- **The task**:
Output exactly the lines below, starting with the line that has "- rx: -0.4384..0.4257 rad" and going on through the line that has "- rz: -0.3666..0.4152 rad", both included, and no other lines.

- **Source data**:

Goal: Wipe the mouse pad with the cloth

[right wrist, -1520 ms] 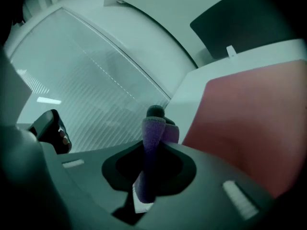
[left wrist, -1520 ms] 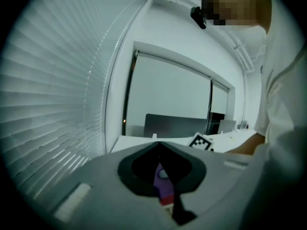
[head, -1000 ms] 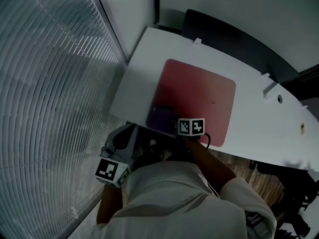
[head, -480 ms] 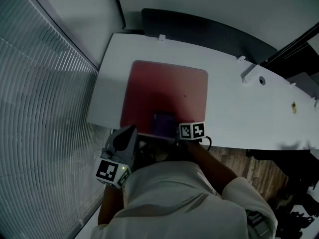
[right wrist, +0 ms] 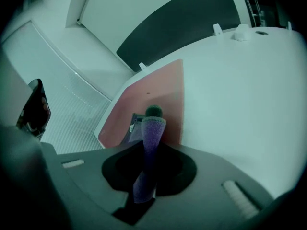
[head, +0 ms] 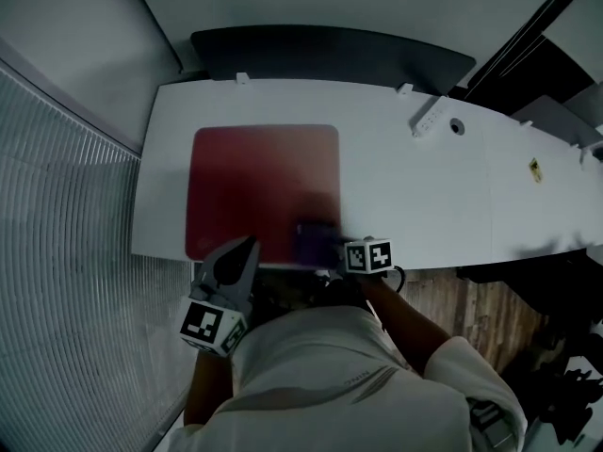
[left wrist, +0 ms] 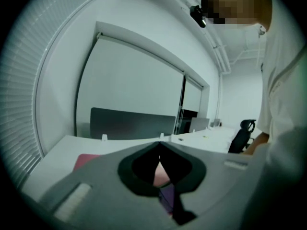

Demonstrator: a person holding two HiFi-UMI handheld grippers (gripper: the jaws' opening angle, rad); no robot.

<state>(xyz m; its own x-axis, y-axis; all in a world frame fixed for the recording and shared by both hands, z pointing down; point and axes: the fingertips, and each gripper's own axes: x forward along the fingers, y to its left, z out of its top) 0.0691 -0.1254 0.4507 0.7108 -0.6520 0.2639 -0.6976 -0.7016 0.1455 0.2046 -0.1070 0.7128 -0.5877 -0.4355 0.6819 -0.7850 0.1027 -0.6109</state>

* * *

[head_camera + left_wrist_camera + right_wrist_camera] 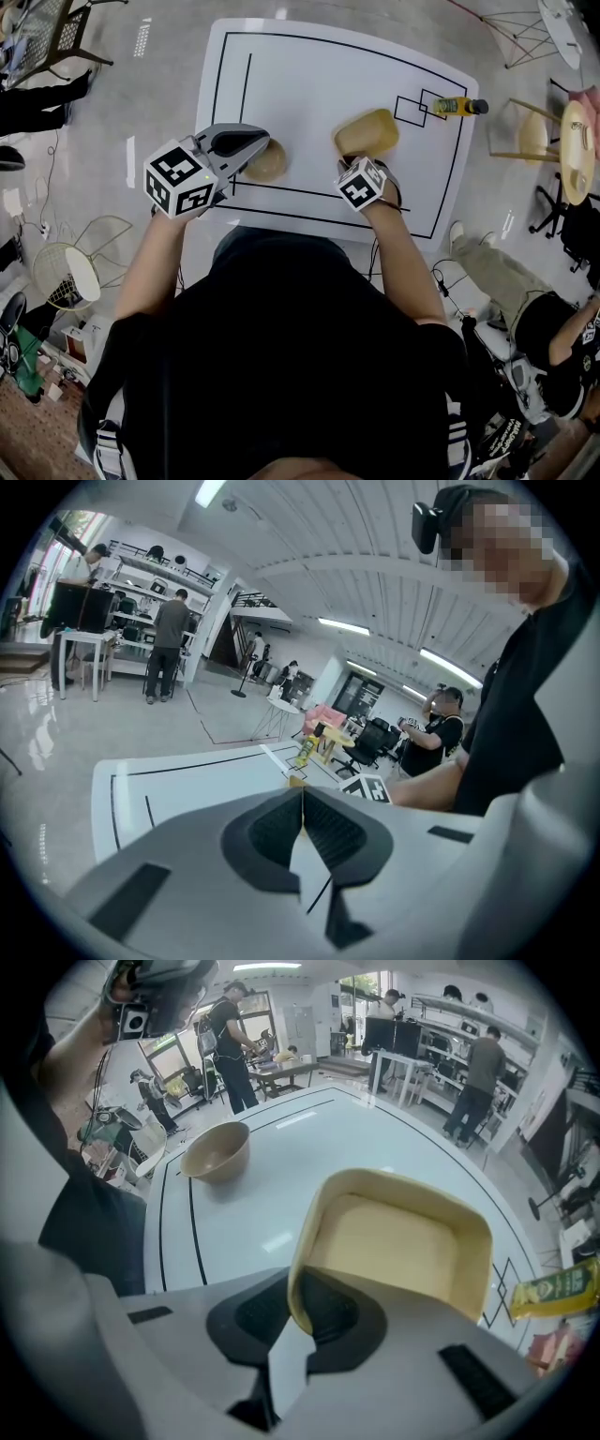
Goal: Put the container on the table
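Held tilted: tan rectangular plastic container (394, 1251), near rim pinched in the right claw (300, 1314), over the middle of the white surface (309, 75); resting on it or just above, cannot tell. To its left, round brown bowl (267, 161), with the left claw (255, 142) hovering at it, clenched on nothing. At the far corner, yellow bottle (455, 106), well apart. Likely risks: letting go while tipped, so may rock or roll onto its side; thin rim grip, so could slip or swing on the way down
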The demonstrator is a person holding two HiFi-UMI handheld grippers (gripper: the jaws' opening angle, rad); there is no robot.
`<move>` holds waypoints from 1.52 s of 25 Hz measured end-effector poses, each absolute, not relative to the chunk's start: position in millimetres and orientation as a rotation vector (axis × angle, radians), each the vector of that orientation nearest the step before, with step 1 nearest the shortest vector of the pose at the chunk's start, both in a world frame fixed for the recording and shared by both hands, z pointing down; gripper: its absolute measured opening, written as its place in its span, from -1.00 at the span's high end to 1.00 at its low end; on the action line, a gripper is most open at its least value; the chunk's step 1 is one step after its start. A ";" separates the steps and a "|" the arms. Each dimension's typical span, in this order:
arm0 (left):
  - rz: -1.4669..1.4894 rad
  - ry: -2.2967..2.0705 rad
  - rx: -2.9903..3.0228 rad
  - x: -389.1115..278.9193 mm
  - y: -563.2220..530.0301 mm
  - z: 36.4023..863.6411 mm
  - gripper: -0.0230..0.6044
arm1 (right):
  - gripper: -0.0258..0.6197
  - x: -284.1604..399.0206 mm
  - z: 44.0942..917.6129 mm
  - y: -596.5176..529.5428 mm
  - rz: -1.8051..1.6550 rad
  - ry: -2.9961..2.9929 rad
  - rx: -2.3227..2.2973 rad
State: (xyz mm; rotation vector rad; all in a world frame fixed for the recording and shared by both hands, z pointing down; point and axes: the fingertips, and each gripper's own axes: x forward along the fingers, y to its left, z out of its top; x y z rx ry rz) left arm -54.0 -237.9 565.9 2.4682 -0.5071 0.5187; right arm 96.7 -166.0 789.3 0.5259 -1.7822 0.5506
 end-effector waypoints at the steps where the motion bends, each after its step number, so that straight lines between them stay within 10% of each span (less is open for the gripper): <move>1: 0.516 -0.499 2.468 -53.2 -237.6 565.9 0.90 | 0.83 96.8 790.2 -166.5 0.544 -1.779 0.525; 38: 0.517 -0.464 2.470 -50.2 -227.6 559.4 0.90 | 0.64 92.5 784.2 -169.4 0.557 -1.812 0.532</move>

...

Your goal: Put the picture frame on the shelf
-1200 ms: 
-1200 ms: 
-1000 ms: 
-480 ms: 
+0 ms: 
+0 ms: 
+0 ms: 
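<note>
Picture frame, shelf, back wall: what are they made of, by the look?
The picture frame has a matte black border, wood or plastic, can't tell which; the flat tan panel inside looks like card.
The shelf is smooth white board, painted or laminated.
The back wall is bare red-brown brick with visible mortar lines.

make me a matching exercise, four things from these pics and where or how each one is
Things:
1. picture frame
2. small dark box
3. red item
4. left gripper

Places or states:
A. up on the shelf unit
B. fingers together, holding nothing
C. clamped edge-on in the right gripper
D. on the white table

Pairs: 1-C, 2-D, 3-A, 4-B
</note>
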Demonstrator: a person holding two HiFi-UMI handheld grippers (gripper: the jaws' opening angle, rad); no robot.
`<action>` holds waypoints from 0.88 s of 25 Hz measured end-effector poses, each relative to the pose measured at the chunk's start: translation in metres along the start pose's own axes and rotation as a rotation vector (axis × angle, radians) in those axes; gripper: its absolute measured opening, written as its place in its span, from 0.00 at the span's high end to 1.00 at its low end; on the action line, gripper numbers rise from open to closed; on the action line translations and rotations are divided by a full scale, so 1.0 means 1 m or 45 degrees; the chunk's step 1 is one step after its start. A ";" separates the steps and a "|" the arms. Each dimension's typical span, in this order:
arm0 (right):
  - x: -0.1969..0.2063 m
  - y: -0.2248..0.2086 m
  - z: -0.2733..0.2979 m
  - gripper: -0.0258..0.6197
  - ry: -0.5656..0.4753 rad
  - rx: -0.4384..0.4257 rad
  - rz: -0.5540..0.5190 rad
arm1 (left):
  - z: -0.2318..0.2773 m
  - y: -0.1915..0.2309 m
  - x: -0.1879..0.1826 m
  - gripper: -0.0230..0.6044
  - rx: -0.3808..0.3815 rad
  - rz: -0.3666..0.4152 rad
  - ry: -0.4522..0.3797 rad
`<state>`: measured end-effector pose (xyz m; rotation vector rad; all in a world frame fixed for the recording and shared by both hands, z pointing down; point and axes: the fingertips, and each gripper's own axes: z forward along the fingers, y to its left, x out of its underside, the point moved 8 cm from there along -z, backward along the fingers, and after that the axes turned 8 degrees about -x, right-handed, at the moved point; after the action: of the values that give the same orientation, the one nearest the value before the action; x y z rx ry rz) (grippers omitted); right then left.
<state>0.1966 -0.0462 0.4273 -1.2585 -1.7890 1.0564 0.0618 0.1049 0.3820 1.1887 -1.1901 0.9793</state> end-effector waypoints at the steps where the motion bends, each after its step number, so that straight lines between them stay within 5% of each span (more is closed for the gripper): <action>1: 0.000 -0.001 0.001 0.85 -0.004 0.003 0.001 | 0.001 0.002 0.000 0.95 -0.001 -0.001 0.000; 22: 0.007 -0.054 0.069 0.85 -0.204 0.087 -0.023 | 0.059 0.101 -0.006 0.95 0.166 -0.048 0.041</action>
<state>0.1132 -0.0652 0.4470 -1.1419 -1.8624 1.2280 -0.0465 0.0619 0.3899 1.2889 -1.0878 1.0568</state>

- **Solved exercise**:
  - rx: -0.4384..0.4257 rad
  - rz: -0.5540..0.5190 rad
arm1 (left):
  - z: -0.2318..0.2773 m
  - y: -0.1915..0.2309 m
  - x: -0.1879..0.1826 m
  - gripper: -0.0230..0.6044
  - rx: -0.3808..0.3815 rad
  - rz: -0.3666..0.4152 rad

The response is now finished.